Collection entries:
##########

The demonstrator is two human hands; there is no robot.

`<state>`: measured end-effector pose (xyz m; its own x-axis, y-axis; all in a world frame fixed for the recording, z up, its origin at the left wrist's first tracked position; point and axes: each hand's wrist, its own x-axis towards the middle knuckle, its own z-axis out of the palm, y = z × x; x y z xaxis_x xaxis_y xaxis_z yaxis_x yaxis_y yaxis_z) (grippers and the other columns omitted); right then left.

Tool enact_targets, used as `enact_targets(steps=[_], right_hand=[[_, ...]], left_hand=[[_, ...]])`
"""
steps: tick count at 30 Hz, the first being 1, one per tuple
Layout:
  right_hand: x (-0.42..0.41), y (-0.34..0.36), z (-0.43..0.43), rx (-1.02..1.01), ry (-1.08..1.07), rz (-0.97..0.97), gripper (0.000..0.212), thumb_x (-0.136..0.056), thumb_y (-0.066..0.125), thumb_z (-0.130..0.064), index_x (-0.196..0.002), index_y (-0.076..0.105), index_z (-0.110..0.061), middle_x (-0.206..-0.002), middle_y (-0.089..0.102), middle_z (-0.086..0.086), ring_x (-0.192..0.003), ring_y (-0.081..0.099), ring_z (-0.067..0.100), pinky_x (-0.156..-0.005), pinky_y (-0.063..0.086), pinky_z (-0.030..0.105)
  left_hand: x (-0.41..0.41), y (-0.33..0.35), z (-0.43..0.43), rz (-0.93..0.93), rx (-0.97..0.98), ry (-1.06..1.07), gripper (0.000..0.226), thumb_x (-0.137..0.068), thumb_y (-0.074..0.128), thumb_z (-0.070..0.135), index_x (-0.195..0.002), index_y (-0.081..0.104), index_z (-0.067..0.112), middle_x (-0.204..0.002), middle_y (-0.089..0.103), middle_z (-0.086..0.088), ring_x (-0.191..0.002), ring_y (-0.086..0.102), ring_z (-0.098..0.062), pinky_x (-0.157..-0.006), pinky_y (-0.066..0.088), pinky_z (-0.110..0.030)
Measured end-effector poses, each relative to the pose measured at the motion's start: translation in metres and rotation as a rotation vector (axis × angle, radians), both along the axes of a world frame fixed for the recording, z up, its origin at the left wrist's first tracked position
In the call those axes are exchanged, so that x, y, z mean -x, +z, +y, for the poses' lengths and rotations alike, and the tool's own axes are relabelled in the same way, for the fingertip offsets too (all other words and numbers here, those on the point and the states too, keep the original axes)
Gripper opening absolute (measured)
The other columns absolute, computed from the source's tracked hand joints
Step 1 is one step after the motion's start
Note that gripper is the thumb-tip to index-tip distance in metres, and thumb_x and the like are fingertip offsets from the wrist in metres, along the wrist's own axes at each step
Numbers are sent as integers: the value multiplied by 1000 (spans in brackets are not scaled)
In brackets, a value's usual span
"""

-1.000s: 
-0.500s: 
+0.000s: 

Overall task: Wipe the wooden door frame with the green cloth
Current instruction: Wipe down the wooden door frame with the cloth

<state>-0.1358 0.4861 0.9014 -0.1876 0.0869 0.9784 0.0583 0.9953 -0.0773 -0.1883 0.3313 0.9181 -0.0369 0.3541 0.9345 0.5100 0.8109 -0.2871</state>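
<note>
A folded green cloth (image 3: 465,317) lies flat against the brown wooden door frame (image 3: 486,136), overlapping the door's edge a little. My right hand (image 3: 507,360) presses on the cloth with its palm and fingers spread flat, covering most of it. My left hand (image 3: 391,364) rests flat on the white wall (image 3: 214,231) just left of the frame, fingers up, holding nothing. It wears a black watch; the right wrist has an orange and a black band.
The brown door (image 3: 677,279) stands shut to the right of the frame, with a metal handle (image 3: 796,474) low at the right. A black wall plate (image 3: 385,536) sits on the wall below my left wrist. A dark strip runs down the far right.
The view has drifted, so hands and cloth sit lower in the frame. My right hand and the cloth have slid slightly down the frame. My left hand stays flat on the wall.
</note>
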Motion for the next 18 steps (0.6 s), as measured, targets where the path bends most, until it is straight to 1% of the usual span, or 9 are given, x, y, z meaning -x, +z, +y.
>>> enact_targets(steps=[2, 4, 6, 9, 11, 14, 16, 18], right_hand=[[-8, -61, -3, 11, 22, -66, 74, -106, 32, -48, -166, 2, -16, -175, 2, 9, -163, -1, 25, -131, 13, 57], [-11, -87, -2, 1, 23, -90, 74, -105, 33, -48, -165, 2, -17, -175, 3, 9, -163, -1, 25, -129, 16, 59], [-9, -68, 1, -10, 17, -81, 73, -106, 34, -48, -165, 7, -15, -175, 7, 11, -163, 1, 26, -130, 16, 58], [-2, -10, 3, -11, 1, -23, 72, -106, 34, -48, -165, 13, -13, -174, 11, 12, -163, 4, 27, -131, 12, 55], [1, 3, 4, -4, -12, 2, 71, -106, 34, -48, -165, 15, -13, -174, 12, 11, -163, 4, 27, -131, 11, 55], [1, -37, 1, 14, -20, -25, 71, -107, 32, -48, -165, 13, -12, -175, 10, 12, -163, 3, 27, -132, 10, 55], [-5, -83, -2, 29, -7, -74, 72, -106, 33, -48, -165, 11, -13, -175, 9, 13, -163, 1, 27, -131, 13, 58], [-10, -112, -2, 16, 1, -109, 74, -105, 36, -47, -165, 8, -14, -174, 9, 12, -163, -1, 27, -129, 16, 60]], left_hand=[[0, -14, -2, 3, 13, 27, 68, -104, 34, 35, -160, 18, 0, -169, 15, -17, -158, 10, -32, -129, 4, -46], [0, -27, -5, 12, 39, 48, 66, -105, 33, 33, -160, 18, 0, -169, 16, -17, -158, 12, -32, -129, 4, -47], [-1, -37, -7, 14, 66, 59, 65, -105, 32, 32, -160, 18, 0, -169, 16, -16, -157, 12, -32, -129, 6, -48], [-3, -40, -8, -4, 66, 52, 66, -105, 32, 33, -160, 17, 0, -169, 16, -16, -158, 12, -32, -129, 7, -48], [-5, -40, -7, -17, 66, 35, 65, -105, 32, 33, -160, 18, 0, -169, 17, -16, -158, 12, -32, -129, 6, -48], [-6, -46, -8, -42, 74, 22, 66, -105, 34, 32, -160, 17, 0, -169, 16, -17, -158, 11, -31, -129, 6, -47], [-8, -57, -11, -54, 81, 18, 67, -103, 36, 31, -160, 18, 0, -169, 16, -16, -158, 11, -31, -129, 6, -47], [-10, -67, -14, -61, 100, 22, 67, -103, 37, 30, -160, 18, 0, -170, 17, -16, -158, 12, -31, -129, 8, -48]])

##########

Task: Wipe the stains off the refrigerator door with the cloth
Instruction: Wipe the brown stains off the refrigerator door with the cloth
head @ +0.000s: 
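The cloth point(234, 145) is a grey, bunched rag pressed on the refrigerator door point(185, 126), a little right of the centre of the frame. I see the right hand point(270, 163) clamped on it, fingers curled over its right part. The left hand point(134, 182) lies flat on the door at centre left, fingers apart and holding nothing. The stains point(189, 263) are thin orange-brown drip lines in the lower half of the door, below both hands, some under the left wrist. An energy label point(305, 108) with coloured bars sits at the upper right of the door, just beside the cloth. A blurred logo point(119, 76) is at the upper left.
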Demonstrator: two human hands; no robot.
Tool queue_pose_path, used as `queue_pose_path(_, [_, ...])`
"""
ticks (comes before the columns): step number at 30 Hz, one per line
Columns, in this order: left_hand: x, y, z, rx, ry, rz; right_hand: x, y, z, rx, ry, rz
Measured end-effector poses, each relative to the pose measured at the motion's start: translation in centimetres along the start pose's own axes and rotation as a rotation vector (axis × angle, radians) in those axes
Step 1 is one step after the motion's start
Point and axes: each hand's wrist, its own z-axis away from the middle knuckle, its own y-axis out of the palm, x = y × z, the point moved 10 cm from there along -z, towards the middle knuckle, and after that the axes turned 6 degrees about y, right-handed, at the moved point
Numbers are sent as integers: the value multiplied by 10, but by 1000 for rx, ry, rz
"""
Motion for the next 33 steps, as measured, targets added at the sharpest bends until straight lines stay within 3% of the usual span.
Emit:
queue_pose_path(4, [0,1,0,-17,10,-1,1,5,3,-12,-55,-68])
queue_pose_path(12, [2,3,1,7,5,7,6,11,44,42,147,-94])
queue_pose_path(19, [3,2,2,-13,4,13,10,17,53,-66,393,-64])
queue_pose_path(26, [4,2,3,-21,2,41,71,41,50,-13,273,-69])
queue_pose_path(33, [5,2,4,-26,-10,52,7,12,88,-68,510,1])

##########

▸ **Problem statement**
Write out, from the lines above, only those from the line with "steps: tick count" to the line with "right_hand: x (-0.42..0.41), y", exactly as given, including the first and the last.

▸ **Answer below**
steps: tick count at 30 Hz, the first being 1, one per tuple
Layout:
  right_hand: x (-0.42..0.41), y (-0.34..0.36), z (-0.43..0.43), rx (-1.02..1.01), ry (-1.08..1.07), rz (-0.97..0.97), gripper (0.000..0.212), thumb_x (-0.136..0.056), thumb_y (-0.066..0.125), thumb_z (-0.130..0.064), index_x (-0.196..0.002), index_y (-0.076..0.105), index_z (-0.110..0.061), middle_x (-0.206..-0.002), middle_y (-0.089..0.102), middle_z (-0.086..0.086), ring_x (-0.192..0.003), ring_y (-0.081..0.099), ring_z (-0.067..0.100), pinky_x (-0.156..-0.005), pinky_y (-0.063..0.086), pinky_z (-0.030..0.105)

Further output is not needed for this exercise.